L’évolution vers la franchise s’impose comme un choix stratégique, confie Julien Abras. « Le modèle en propre nous a permis de roder un système solide comme si nous étions franchiseurs ».
La décision de passer à la franchise n’est donc pas tant financière que stratégique. « Elle vise à mettre le concept au défi grâce aux partenaires sur le terrain, tout en accélérant l’expansion du réseau dans les régions où l’implantation directe est plus complexe ».
De l’aveu du responsable de l’enseigne, « les employés ont généralement tendance à valider ce que la direction met en place et n’osent pas toujours dire les choses qui ne vont pas dans leur point de vente. Alors qu’un franchisé est davantage poussé à améliorer un concept étant donné l’investissement personnel et financier qu’il y apporte ».
A l’heure d’écrire ces lignes, 6 candidats ont déjà validé leur contrat et cherchent activement un emplacement dans les régions de Gembloux, Fernelmont, Waterloo, Hannut et dans le nord de la France.
Une franchise solide et accessible
Bien que tout investissement comporte des risques, Fritapapa insiste sur la résilience du secteur de la friterie et de son réseau qui n’a jamais fermé un seul point de vente depuis sa création. « Rejoindre Frites à Papa, c’est investir dans un secteur qui a fait ses preuves, même durant la crise Covid où les friteries sont restées ouvertes. C’est aussi une aventure humaine dans une entreprise qui valorise tous les collaborateurs », assure Julien Abras.
Pour devenir franchisé Fritapapa, l’enseigne affiche des prétentions financières qualifiées d’accessibles.
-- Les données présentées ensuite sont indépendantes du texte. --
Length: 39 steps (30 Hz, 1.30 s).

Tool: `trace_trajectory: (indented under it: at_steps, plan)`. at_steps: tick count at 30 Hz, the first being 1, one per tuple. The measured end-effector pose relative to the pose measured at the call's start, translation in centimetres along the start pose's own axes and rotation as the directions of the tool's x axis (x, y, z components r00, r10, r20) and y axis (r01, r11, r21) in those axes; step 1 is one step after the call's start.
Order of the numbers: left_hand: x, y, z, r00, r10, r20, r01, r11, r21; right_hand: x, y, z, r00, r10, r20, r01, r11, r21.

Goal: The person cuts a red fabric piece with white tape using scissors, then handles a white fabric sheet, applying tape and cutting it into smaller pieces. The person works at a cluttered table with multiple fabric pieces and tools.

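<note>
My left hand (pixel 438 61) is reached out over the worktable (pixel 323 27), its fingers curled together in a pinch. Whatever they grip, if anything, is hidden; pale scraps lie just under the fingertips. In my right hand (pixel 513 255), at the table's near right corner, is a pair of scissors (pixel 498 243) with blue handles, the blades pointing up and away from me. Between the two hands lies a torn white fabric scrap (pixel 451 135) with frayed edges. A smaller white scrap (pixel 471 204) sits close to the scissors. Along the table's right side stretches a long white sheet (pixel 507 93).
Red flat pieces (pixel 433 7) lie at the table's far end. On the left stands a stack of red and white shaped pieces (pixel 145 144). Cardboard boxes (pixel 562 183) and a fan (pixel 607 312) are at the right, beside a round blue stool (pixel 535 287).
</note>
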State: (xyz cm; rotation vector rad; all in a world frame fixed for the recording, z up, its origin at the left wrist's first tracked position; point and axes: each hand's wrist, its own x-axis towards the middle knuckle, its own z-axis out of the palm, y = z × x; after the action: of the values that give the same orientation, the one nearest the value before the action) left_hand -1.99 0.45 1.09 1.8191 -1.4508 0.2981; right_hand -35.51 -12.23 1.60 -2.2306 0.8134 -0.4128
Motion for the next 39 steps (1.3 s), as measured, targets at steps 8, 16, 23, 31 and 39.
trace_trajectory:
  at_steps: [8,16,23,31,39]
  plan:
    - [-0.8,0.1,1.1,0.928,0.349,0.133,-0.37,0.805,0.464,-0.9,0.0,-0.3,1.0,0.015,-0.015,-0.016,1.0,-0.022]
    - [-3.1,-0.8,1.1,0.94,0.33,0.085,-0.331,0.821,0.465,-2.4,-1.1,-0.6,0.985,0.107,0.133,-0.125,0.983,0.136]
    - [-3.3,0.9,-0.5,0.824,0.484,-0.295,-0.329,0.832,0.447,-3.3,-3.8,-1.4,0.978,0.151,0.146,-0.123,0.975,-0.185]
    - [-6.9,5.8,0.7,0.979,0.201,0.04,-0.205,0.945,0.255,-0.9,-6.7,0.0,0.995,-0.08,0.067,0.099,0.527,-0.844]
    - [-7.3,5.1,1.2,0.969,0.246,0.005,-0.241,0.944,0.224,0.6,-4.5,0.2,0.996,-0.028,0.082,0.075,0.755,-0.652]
Mais au final, « investir dans la frite reste plus intéressant que de laisser son argent sur un compte épargne », s’amuse à résumer le patron de l’entreprise.
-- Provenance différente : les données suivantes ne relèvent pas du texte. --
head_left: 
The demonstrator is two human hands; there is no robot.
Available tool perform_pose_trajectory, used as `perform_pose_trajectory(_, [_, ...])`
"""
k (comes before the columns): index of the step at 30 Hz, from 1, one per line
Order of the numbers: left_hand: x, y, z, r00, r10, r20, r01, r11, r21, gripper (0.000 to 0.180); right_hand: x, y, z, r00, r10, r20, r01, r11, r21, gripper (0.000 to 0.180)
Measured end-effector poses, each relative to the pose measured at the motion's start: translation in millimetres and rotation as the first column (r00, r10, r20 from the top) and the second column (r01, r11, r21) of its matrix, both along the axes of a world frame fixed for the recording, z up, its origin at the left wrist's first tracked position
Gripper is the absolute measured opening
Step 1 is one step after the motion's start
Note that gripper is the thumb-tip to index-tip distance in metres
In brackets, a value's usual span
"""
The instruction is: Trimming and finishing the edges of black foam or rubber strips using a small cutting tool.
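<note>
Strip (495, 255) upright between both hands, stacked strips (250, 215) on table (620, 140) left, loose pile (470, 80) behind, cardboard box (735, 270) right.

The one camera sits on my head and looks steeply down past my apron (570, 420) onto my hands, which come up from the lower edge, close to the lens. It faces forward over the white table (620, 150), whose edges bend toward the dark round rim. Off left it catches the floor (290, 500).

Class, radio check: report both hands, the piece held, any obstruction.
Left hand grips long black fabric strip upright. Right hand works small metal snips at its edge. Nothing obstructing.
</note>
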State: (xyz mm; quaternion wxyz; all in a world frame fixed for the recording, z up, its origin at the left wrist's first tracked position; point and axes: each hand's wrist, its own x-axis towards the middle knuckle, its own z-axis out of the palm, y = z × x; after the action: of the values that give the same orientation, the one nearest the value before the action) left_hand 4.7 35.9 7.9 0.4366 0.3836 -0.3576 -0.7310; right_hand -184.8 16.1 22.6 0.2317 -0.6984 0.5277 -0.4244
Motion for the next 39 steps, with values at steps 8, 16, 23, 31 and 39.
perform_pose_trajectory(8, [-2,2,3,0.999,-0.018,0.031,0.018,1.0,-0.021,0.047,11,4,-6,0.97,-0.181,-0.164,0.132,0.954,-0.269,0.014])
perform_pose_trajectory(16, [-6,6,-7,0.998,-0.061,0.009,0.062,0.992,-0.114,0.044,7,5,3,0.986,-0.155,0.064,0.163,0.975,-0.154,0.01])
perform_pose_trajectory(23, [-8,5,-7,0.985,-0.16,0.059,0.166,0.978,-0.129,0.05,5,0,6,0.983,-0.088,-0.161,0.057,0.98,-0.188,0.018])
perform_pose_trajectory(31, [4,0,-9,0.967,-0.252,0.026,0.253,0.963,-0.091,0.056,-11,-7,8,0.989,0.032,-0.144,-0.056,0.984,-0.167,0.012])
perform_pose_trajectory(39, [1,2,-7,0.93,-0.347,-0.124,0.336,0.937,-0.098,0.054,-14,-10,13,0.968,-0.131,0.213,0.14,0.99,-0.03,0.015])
Un accompagnement clé en main
Les futurs franchisés peuvent compter sur un accompagnement complet de la part de l’enseigne, qu’il s’agisse de la recherche de l’emplacement du restaurant, de la formation des gérants, du recrutement du personnel, de l’aménagement des points de vente, ou encore du suivi financier.
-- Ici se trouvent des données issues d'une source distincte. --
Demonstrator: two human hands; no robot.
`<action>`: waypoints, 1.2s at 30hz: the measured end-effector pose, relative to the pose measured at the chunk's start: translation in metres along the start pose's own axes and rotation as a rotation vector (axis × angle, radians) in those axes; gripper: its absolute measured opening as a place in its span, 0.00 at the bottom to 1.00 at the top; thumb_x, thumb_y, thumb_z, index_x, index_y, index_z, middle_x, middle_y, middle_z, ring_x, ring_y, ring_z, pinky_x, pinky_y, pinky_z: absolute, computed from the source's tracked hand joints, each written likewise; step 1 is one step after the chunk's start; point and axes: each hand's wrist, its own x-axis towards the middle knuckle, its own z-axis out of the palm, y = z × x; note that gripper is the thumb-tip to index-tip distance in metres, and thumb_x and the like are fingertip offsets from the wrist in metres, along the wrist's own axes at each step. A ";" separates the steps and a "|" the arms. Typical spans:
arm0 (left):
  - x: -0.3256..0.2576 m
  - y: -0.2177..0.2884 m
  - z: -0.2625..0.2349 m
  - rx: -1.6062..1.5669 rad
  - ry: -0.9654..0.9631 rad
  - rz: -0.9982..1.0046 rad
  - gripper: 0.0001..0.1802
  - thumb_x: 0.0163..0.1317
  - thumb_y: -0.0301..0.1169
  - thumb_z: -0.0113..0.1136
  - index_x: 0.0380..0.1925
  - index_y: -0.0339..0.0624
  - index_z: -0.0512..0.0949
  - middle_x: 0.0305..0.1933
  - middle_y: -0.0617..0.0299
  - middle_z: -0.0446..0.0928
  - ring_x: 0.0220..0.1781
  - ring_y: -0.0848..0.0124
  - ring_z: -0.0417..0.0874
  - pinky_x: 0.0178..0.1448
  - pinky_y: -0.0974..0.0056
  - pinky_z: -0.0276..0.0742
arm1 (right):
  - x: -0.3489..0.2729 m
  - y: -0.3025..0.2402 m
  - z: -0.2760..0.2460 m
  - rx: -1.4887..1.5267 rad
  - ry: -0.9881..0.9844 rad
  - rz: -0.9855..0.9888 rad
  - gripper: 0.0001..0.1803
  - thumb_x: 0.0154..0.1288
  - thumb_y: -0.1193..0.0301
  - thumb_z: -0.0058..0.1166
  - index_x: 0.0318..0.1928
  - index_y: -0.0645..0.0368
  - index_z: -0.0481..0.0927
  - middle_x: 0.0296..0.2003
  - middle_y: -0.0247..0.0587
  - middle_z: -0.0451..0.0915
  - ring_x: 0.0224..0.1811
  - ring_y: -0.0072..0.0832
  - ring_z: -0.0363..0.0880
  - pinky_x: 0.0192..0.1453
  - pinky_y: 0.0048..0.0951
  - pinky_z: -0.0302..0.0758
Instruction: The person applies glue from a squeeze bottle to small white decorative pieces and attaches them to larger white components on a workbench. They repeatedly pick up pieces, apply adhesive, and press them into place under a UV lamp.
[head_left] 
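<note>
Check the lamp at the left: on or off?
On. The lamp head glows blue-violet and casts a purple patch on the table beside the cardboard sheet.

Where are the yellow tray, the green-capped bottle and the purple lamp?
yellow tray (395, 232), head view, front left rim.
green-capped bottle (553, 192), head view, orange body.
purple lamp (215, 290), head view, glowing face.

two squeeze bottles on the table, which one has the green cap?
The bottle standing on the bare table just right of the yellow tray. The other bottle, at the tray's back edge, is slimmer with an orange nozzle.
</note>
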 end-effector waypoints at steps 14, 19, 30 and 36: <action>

« L’accompagnement prévoit un suivi post-ouverture, des audits de type « mystery shopping », ainsi que des séminaires annuels pour discuter des stratégies de communication à adopter. Tandis que notre solution ERP permet de remonter les informations utiles pour le réseau », insiste Julien Abras.
D’ailleurs, l’entreprise accorde beaucoup d’importance à pratiquer une politique de « bureau ouvert » pour générer un maximum de suggestions constructives chez les gérants de points de vente.
L’enseigne fait toutefois preuve d’une grande sélectivité lors de la signature des contrats de vente. « Nous recherchons avant tout des personnes motivées prêtes à retrousser leurs manches ! »
Objectif 2030 : rivaliser avec les géants du secteur

Fritapapa ne manque pas d’ambition en termes de croissance commerciale et de couverture géographique en Belgique et à l’international.
D’ici 2030, les cofondateurs se fixent l’objectif de doubler le nombre de succursales pour atteindre les 40 points de vente. Voire de le dépasser en incluant les franchises.
« La Belgique reste notre priorité absolue, même si une croissance à l’international est prévue avec l’ouverture d’un point de vente à Lille, en France, pour tester le marché et envisager une expansion dans cette partie du pays », admet Julien Abras.
Objectif ultime : « construire une enseigne 100 % belge capable de rivaliser avec les géants internationaux sur son propre sol, en portant haut les couleurs du terroir et du savoir-faire local ».